Monique vindt het verder erg leuk dat het bij Copymiri, het bedrijf van haar vader, is gedrukt is. De foto op de voorkant is van haarzelf, gemaakt bij de mijnwerkzaamheden bij de Tafelberg. “Ik sta er zo lekker gek op, dat vind ik het grappige eraan.”

Thuis is inmiddels het derde boek van Casimiri, die het als een cadeautje ervaart je naam op een boek te zien staan. Eerder verschenen twee kinderboeken van haar, Vuurwerk en Joris, met steun van het Prins Bernard Cultuurfonds uitgegeven door Fundashon Editorial Sembra Buki, een stichting die haar moeder had opgericht om het lezen onder jongeren te bevorderen. Het zijn omdraaiboeken, de ene kant is in het Nederlands, de andere in het Papiaments. De stichting deed toentertijd een oproep verhalen in te sturen, waarvan vier werden uitgekozen om te worden uitgegeven. Moniques man maakte er de tekeningen bij.

Twee werelden

Monique Casimiri staat letterlijk en figuurlijk tussen twee werelden in, met haar columns brengt ze ze bij elkaar. “In Nederland merk ik dat ik Antilliaans ben, op Curaçao dat ik ook Nederlander ben.” Haar gemixte familie is een afspiegeling van die twee werelden. Mijn vader, geboren in Indonesië kwam met de boot in 1946 via Nederland naar Curaçao. Zijn acht broers en zussen verdeelden zich over Nederland en Curaçao. Mijn familie heeft letterlijk twee kleuren, ik heb neefjes en nichtjes in alle tinten bruin, maar ook blonde. Dat maakt het zo vanzelfsprekend dat je losjes met het thema blank en zwart omgaat. Maar ik waag het niet erover te schrijven, omdat ik weet dat ik op gevoelige tenen kan gaan staan.” Monique werd uit een Nederlandse moeder en Curaçaose vader geboren op Bonaire in1969 tijdens een hevige novemberstorm. “De nonnen hadden mijn vader naar huis gestuurd, maar toen het toch snel bleek te gaan en de huisarts langs zijn huis reed om hem te halen hoorde hij de claxon niet vanwege de airco en was niet bij de geboorte. Maar de non zei  mijn moeder: ik ben sterk genoeg, knijp maar in mijn hand.”
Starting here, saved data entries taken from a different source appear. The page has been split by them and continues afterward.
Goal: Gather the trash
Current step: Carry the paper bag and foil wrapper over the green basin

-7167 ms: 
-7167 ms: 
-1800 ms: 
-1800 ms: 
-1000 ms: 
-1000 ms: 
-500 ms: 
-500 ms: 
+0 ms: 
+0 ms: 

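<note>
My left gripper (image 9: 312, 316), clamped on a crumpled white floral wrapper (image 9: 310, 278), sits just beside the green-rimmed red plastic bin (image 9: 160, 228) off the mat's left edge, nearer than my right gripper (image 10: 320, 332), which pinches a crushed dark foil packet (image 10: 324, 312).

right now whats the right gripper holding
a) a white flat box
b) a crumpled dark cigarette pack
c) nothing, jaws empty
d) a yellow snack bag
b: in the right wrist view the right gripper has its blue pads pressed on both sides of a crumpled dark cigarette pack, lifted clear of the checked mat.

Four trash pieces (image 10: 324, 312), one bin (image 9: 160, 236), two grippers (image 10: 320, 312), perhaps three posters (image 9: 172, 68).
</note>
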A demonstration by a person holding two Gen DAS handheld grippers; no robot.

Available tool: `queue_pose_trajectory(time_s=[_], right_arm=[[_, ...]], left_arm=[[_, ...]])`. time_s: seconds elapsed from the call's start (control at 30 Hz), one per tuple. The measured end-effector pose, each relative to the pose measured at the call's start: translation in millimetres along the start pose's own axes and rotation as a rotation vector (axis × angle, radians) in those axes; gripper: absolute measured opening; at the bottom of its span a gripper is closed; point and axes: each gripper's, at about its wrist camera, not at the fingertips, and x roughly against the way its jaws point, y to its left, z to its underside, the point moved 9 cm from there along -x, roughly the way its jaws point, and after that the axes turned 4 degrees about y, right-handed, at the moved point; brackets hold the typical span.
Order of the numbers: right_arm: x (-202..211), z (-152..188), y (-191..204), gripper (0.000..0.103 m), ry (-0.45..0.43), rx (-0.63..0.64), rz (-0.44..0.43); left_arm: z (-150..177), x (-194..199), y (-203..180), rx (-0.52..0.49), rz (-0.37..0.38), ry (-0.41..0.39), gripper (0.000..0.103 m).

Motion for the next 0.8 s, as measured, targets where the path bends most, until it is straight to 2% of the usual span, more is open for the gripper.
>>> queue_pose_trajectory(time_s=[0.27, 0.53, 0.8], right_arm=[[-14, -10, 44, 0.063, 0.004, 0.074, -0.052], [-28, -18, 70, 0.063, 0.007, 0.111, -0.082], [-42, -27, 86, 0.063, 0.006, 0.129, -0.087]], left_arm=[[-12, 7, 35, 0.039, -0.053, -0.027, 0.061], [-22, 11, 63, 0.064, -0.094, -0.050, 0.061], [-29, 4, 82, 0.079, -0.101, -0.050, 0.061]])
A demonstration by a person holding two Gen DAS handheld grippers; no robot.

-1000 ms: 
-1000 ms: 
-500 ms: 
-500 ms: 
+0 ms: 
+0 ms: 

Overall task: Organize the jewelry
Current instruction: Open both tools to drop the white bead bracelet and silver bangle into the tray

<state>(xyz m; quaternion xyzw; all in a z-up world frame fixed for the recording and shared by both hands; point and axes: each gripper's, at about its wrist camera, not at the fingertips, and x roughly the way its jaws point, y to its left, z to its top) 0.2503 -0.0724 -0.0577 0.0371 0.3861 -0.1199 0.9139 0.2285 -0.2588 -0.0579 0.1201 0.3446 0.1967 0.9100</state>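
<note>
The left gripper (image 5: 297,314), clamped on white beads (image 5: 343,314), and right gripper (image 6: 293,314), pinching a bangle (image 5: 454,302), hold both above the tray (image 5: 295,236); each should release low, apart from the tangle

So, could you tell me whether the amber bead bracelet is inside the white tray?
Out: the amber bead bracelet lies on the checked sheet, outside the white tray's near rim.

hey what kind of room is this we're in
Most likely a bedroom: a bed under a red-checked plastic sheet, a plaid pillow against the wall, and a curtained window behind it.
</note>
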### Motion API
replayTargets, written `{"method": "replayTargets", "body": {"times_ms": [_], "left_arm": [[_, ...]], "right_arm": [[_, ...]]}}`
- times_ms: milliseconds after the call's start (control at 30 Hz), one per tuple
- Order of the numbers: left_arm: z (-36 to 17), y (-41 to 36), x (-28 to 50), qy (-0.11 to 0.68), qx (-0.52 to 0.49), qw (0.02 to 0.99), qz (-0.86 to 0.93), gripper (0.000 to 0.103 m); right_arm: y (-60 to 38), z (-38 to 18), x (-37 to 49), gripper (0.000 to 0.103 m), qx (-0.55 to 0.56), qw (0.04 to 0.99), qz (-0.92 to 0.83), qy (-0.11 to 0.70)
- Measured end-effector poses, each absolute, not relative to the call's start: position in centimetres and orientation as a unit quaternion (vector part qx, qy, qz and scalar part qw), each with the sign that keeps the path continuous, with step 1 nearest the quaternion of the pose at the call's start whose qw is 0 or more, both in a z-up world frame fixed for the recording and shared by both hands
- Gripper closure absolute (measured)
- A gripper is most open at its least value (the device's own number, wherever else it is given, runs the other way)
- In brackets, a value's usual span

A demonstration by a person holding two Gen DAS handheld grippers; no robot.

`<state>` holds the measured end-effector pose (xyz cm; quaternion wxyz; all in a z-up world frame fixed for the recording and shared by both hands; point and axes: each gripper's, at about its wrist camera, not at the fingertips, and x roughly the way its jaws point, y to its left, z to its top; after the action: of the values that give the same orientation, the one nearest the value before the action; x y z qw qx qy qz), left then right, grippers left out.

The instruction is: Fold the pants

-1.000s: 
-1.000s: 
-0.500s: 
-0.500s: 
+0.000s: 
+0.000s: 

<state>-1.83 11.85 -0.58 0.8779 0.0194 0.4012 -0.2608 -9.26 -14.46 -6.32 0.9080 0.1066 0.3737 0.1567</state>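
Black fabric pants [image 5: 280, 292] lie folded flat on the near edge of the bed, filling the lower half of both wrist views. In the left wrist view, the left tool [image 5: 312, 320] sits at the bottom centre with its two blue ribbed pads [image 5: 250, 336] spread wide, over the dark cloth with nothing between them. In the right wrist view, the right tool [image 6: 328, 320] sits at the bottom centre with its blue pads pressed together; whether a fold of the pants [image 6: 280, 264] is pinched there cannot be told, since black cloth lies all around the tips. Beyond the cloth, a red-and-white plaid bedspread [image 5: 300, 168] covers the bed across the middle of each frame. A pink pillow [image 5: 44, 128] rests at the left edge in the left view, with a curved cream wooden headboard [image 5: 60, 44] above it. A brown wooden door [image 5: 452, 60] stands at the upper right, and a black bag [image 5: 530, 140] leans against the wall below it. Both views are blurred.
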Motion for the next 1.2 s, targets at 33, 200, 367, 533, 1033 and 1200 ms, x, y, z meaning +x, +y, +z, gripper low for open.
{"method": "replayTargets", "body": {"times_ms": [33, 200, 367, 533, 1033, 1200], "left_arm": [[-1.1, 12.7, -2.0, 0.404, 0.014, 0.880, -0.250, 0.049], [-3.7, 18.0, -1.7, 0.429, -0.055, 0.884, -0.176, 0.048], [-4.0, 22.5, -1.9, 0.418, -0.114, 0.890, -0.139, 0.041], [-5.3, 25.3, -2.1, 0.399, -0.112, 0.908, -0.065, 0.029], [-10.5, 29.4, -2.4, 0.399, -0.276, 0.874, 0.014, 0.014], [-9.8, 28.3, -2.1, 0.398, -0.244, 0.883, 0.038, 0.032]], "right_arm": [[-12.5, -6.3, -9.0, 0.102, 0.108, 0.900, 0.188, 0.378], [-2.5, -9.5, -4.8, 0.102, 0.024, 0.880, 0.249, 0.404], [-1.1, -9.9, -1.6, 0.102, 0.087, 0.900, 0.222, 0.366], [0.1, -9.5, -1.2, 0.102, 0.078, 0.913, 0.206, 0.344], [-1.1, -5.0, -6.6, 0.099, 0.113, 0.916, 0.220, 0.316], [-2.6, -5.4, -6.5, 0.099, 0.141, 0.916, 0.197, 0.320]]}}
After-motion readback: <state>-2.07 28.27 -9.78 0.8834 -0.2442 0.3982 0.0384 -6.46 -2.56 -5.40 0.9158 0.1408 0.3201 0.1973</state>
Op haar vierde vertrok het gezin naar de Achterhoek, Nederland en pas op haar twaalfde ging ze terug op vakantie waar haar ouders, naar later bleek, banen en huisvesting zochten. “Twee jaar later vetrokken we, de beste keus die mijn ouders ooit gemaakt hebben.” Vader werd leraar op het Radulphus College, moeder op het Maria Immaculata Lyceum, waar Monique en haar zus ook heengingen. “Ik kwam in een klas met veel Nederlandse kinderen en baal nog dat ik het Papiaments zodoende nooit vloeiend heb hoeven leren spreken.” Omdat ze de verloskunde-opleiding wilde doen, koos ze een vakkenpakket dat haar duur kwam te staan: tot twee keer zakte ze voor haar VWO-examen. Ze deed de secretaresse-opleiding Schoevers, werkte in een supermarkt en begon op haar 21ein Nederland op de Pabo, waarmee haar loopbaan een vlucht nam.

Niemand heeft niets

Haar laatste stageplaats in het speciaal onderwijs werd tevens haar uiteindelijke baan. Momenteel studeert ze voor haar Master Special Education Needs en doet er een managementopleiding bij. Misschien wel een inhaalslag, zegt ze zelf. “Wat me aanspreekt in dit type onderwijs is juist dat bijzondere kind, het feit dat elk kind er mag zijn, niemand valt op omdat niemand niets heeft, niemand voelt zich een uitzondering. We hebben alles, ADHD, PSS NOS, ODD, Gilles de la Tourette, algehele leerstoornissen, laag IQ, autisme, etcetera. Ik leer hier om anders naar de wereld te kijken, naar kinderen en daardoor ook naar mezelf. Je wordt je bewuster van je eigen handelen en minder oordelend. Je snapt, ook vanuit een theoretisch kader, beter waarom dingen zijn zoals ze zijn.”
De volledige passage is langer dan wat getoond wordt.